Unlike those in forest soils, the amount of fungal filaments in most arable soils is very limited. Although intensive tillage and fungicide use contribute to this, it is primarily the lack of degradable organic matter that limits fungal growth. We also see this in decommissioned fields on the Veluwe, where accumulation of organic matter and fungal growth remains limited over many years. As a result, important contributions of fungi to soil performance are missing. Examples include the formation of soil aggregates (better moisture retention capacity and reduced wind erosion), the regulation of the availability of mineral nutrients (including less leaching of nitrate), and increasing soil biodiversity (fungal part of the soil food web).

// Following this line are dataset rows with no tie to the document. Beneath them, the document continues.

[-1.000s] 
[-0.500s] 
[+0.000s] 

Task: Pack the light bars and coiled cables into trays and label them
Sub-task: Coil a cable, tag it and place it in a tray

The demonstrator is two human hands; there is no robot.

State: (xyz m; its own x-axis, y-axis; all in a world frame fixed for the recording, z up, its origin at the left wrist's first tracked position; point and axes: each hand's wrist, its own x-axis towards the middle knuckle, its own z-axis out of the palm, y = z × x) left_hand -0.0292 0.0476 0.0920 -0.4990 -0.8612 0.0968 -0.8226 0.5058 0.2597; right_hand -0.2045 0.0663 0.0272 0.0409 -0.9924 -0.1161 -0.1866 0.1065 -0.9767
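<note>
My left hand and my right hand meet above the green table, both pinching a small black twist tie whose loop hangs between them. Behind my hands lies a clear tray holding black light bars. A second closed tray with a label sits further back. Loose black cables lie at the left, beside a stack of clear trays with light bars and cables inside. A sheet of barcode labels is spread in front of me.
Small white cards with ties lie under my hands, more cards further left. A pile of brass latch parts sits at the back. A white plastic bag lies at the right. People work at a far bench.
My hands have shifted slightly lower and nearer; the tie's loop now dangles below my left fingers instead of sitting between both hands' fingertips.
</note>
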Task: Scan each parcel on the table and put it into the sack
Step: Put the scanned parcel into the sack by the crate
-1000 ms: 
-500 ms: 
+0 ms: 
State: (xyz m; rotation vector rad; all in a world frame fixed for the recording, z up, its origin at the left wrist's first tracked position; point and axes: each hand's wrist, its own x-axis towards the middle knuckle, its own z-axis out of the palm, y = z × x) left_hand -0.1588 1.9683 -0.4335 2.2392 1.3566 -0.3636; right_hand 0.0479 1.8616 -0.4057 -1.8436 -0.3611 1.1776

...stimulates fungi in field soils

Application of residues from trees...

Inspired by the successful growth of fungi on wood in forests, Anna Clocchiatti spent her PhD research (2016-2021) investigating whether incorporating wood sawdust and chips into field soils stimulates fungal growth. It worked well! In particular, incorporation of hardwood material resulted in rapid and long-term stimulation of fungal filamentous growth. The fungi that develop are not the wood rot basidiomycetes found in forests, but ascomycetes (sac fungi) that have easy access to the cellulose polymers in shredded wood.

Stimulating fungi through wood addition fits well with more sustainable agriculture. It suppresses plant pathogenic fungi and the excess nitrogen, which might otherwise wash out, is captured by the fungi. It also increases the overall diversity of soil life by providing fungal-eating soil animals with a food source.

Fungal threads growing out from a wood chip in the soil

The use of wood as a soil improver is not yet widespread in agriculture. The government's incentive to create woody landscape elements such as hedgerows and girdles may also encourage the use of prunings to improve field soils. A little forest in the farmland will do the soil life good!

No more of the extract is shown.